Dan kalau pun rencana diatas tidak berjalan sebagaimana rencanaku semula, aku hanya ingin melakukan sesuatu entah itu di kampung halaman, atau dimanapun, melakukan sesuatu apapun itu yang setidaknya meskipunn sedikit dunia ini berubah ke arah yang lebih baik. Aku ingin berkarya, dan kehadiranku di dunia ini sedikit bermanfaat untuk lingkunganku...
Aku memang seorag pemimpi, tapi aku bukan pembual.... biar kutunjukan itu!!

Ini Caraku !


Cukup menjadi diri sendiri, dan semua akan baik-baik saja !! sederhana saja...
Terserah orang lain mau berpendapat seperti apa, mau berargumen dengan dasar apapun, karena aku sudah punya teoriku sendiri, hipotesis-hipotesis sendiri tentang bagai mana menjalani hidupku ini. Hidupku yana begini ini, sudah pasti berbeda dengan hidupmu atau hidup orang lain.
Mungkin kau bisa bilang kalau aku ini terlalu teoritis dan idealis, atau bahkan egois mungkin, tapi aku hanyalah seorang bocah rapuh yang sedang mencoba untuk menerapkan semua teorina di kehidupan nyata. Mungkin ada beberapa teorinya yang berlainan dengan kondisi di lapangan, maka aku akan menggunakan hasil itu untuk sedikit merevisi teori awalku. aku hanya sedang berusaha untuk merealistiskan semua idealismeku. Bukankah sebuah hipotesis harus berusaha untuk dibuktikan kebenarannya lewat percobaan-percobaan?

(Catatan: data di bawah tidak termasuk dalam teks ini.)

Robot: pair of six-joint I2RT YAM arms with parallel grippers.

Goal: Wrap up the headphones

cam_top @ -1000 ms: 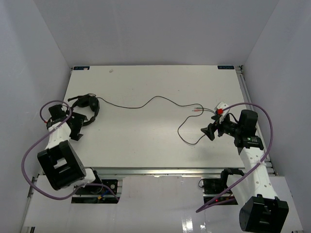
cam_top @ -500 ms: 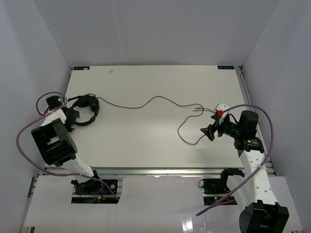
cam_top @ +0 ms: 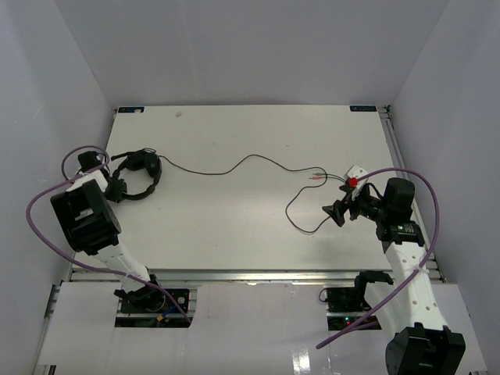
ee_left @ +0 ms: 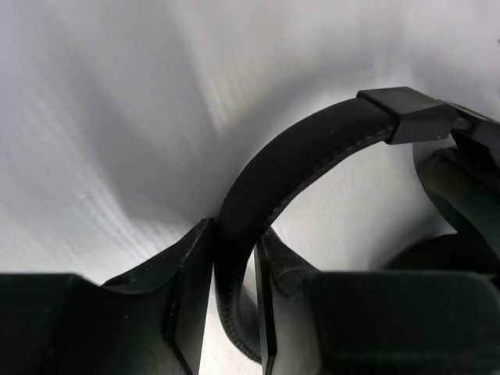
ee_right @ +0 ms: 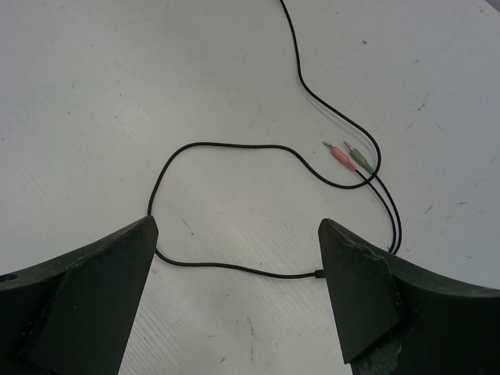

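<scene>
The step in hand is judged to be the opening one: the headset is being secured at one end while the loose lead is approached at the other, and no wrapping has yet been done. The headphones (cam_top: 137, 175) lie at the left edge of the tabletop (cam_top: 234, 234), in the middle left of the overhead view. Their cord (cam_top: 250, 158) is stretched out across the white surface toward the right. There it doubles back in a loose loop and ends in two plugs (ee_right: 348, 155), one pink and one green, in the upper right of the right wrist view.

The left tool (ee_left: 232, 238) is closed about the arched headband, which is seen passing between its two fingers with no gap on either side. The grip appears firm, though how hard it presses cannot be told from so close a view.

The right tool (ee_right: 234, 234) is spread wide and holds nothing. It is poised above the loop of cord, which is framed between its fingers but is not touched by them.

For the next move, the right tool would need to be lowered to the tabletop and closed on the thin cord, probably near the plugs. The cord could then be carried back and wound round the headset while the band is kept pinned. A cord this thin, lying flat, could easily be missed.

No container of any kind is seen in these views.
</scene>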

Dan aku hanya sedang berusaha untuk membuktikan teori cintaku, terkadang ada keraguan memang, tapi semakin lama semakin sedikit lebih bertambah pengertianku tentang cinta. Bukan kekanak-kanakan seperti salah satu temanku yang sibuk mencari 'pacar', karena yang ku cari ini cinta, entah cinta itu berbalas atau tidak. Entah cinta itu berbentuk seperti apa, aku hanya ingin membuktikan kalau cinta itu selalu indah, selalu menyembuhkan. Bukan gila atau menyakitkan seperti yang kerap di alami beberapa pesakitan.

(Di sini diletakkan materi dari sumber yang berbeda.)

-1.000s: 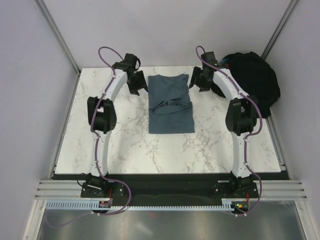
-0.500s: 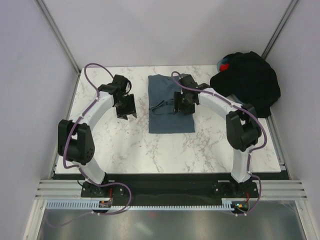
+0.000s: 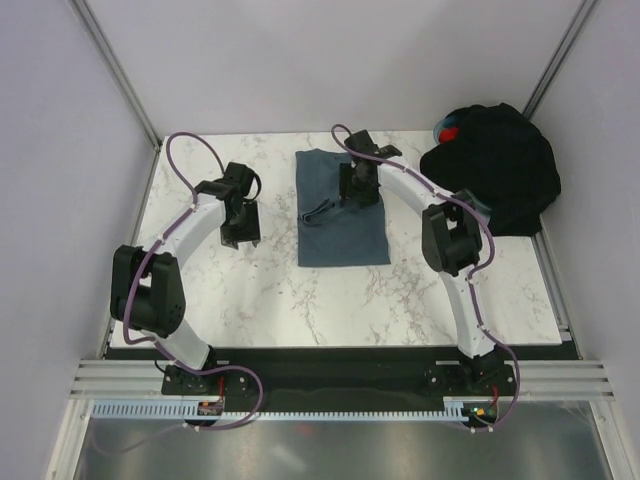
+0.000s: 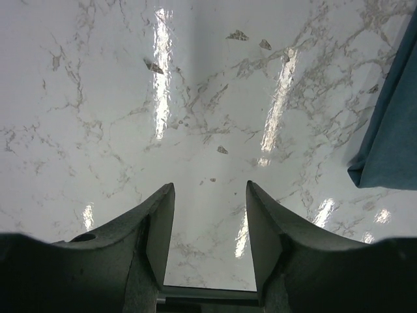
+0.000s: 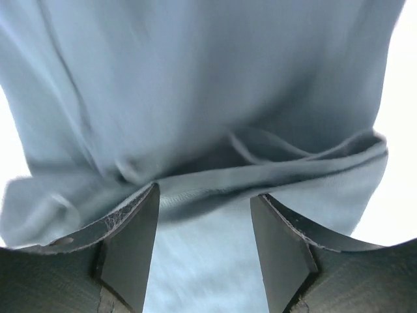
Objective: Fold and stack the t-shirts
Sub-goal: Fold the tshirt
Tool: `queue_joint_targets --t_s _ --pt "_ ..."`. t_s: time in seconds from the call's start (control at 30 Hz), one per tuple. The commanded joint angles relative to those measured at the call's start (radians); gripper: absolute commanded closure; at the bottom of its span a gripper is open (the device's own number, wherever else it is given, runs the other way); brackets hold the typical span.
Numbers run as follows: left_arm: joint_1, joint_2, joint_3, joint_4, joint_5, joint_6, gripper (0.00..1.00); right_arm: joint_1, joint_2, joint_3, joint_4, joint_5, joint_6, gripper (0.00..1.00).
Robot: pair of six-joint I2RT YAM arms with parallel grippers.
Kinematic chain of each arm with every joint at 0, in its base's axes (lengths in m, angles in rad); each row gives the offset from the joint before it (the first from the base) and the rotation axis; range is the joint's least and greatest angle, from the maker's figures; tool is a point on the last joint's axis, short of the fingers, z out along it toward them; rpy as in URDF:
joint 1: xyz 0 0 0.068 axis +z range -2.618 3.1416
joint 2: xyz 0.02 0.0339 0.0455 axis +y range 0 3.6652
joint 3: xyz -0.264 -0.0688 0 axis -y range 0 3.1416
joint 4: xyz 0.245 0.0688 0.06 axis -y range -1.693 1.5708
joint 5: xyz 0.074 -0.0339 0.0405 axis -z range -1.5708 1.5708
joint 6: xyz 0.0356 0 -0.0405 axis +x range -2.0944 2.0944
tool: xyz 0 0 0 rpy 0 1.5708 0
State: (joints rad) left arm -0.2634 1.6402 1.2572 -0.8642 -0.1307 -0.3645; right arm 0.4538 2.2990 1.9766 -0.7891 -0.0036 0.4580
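Note:
A slate blue-grey t-shirt (image 3: pixel 340 225) lies folded flat at the middle back of the marble table, its collar near the middle. My right gripper (image 3: pixel 360 195) is open and hangs just over the shirt; in the right wrist view its open jaws (image 5: pixel 203 215) straddle the collar fold of the shirt (image 5: pixel 215 78). My left gripper (image 3: pixel 240 232) is open and empty over bare marble to the shirt's left; in the left wrist view (image 4: pixel 210 215) the shirt's edge (image 4: pixel 391 137) shows at the right. A heap of black t-shirts (image 3: pixel 498 168) sits at the back right.
The marble table (image 3: pixel 250 290) is walled by pale panels at left, back and right. A red and blue object (image 3: pixel 447 130) peeks out behind the black heap. Purple cables run along both arms.
My right gripper has moved from the back right in over the blue-grey shirt. My left gripper has moved from the shirt's back left corner nearer and leftward over bare table.

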Motion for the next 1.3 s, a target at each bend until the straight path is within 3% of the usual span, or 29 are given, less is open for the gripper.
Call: queue_joint_targets --t_s 0.0,0.17,0.23,0.3,0.33,0.47,0.67,0.7,0.77,0.97,1.27 --pt "0.003 -0.046 -0.01 0.021 -0.037 0.044 0.45 -0.017 0.104 0.204 -0.073 0.054 -0.015 0.34" --pt "0.001 -0.056 -0.022 0.025 -0.03 0.045 0.45 -0.079 0.252 0.532 -0.076 -0.034 0.048 0.32" --pt "0.001 -0.057 -0.03 0.037 -0.024 0.042 0.45 -0.102 0.24 0.541 -0.064 -0.1 0.074 0.32" --pt "0.001 -0.054 -0.03 0.047 0.011 0.041 0.45 -0.106 0.144 0.361 0.023 -0.124 0.064 0.3" --pt "0.003 -0.052 -0.03 0.05 0.032 0.039 0.45 -0.104 0.099 0.36 0.024 -0.13 0.064 0.3" --pt "-0.003 -0.069 -0.057 0.105 0.178 0.009 0.45 -0.106 -0.125 -0.03 0.123 -0.115 0.027 0.26" --pt "-0.013 -0.109 -0.191 0.245 0.338 -0.157 0.41 -0.107 -0.473 -0.549 0.273 -0.218 -0.002 0.23" --pt "-0.016 -0.118 -0.209 0.272 0.354 -0.171 0.3 -0.109 -0.496 -0.599 0.286 -0.229 -0.002 0.23" --pt "-0.028 -0.149 -0.258 0.345 0.367 -0.214 0.19 -0.109 -0.553 -0.736 0.333 -0.252 0.007 0.25" --pt "-0.062 -0.149 -0.292 0.425 0.394 -0.248 0.17 -0.11 -0.618 -0.988 0.465 -0.276 0.03 0.3" --pt "-0.115 -0.103 -0.295 0.468 0.373 -0.287 0.22 -0.116 -0.621 -1.102 0.554 -0.277 0.011 0.29"
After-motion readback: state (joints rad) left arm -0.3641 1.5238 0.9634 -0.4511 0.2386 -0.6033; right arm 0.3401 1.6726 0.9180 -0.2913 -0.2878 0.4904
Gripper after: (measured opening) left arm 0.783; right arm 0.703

Tapi jujur, terkadang selalu ada keraguan yang menghampiriku dalam sepi, dalam gelap yang selalu mnggayut saat malam datang, dan seketika itu aku kembali tersungkur jatuh. Tapi aku masih berusaha bertahan, keras kepala mempertahankan apa yang baik menurut isi kepalaku yang sedikit rumit ini.

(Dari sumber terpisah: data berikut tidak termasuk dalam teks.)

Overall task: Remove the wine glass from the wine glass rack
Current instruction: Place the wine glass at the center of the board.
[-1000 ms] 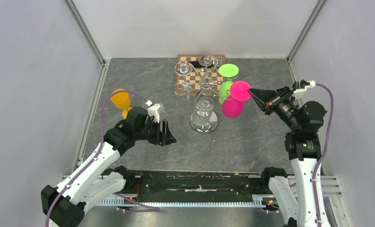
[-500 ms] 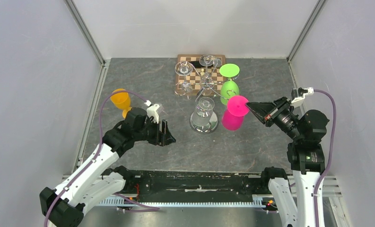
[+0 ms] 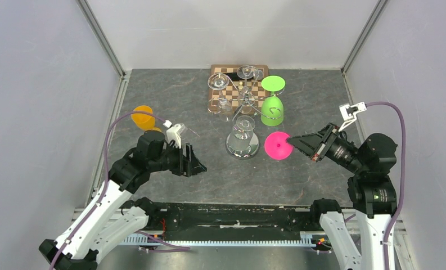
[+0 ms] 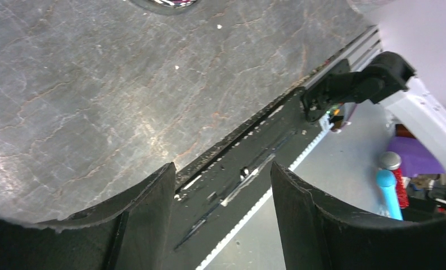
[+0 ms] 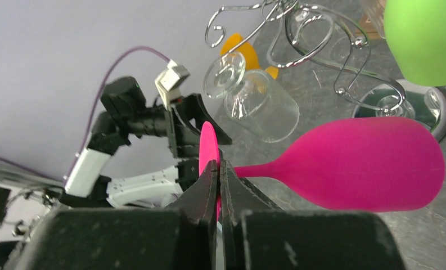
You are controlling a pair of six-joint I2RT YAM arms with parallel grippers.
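Note:
The silver wire rack (image 3: 244,100) stands at the table's middle back, with its round mirrored base (image 3: 255,151) in front. My right gripper (image 3: 291,142) is shut on the foot disc of a pink wine glass (image 3: 277,146). It holds the glass bowl-down just right of the base, apart from the rack's hooks. In the right wrist view the gripper (image 5: 218,169) pinches the disc edge, and the pink bowl (image 5: 366,163) stretches to the right. A green glass (image 3: 272,109) and a clear glass (image 3: 243,128) hang on the rack. My left gripper (image 3: 196,163) is open and empty, left of the base.
A wooden chessboard (image 3: 225,85) lies under the rack's back part. An orange glass (image 3: 143,118) sits on the table at the left, behind my left arm. The left wrist view shows my open gripper (image 4: 223,185) over the table's front edge (image 4: 254,121).
My right gripper has drawn the pink glass off the rack, forward and down, to beside the base. The green glass still hangs there. My left arm has drawn back slightly.

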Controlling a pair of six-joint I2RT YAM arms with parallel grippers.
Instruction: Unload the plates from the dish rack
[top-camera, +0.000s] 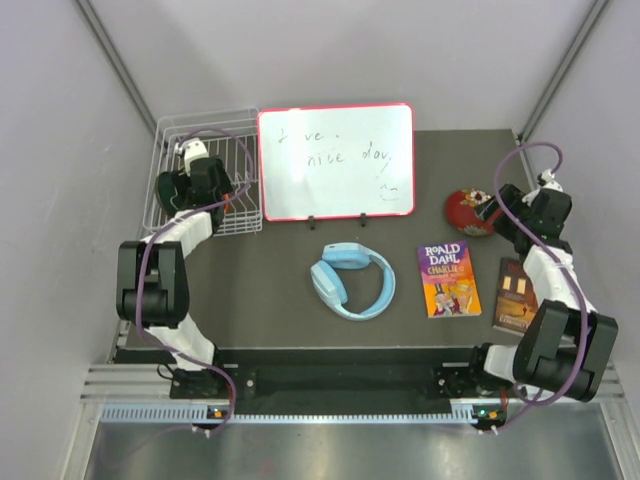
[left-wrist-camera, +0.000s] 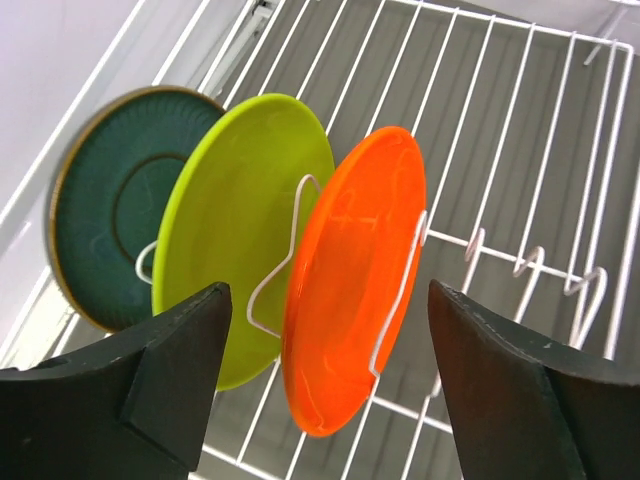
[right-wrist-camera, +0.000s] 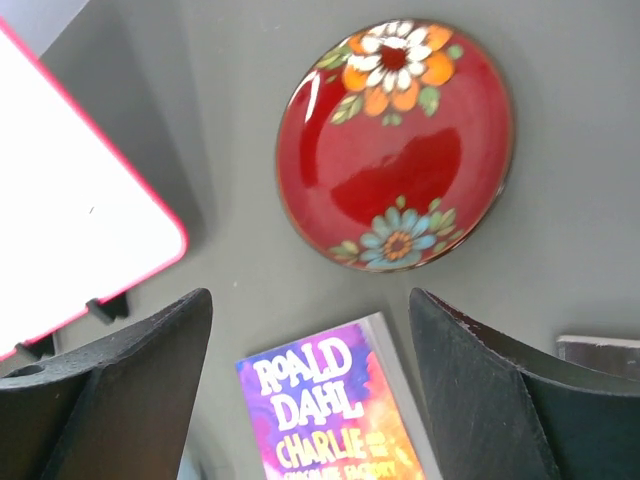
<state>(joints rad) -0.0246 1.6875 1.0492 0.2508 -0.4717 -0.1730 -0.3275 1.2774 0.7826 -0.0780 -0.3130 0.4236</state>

Dan aku masih tetap berpijak disini, berusaha untuk tetap mencintaimu. Dan aku sedang berusaha mencari cara terbaik untuk mencintaimu, karena aku tau aku tak pernah bisa menggenggam cintamu. aku sedang berusaha untuk melepaskanmu, bukan melupakan. karena bagaimanapun juga kau tetaplah sahabat terbaik yang pernah kumiliki, maka aku akan berusaha untuk berkorban sedikit lagi untuk mengubah devinisi cintaku ini agar aku bisa tetap memastikan kau dalam bahagia disana, meski entah tangan siapa yang sedang kau genggam.

Aku hanya butuh sedikit waktu lagi untuk belajar dan membiasakan hati mengartikan cinta seperti teori dan idealisme yang sudah aku susun rapi. Dan seiring berjalannya waktu ini, aku mencoba menikmati semuanya.

Sahabat, biar kubuktikan padamu kalau aku ini bukan seorang pembual, biar kau mengerti bahwa cinta yang bertepuk sebelah tangan itu bukan tak seindah cinta yang berbalas, tapi bisa lebih dari itu. Karena dengan sebelah sayap aku mengerti bagaimana proses untuk terbang. biar kutunjukan bagaimana cara untuk terbang menggunakan satu sayap rapuh ini.
Sahabat, tetaplah kuat seperti perempuan yang aku kenal dan aku kagumi. Aku belajar banyak dari mu, dan janganlah menjadi rapuh meski seseorang lain yang sedang kau cintai dengan tulus itu entah berada dimana.

Dan aku masih berada disini, dengan semua tori-teoriku. Semoga kau berbahagia dengan hidupmu disana, sahabat !!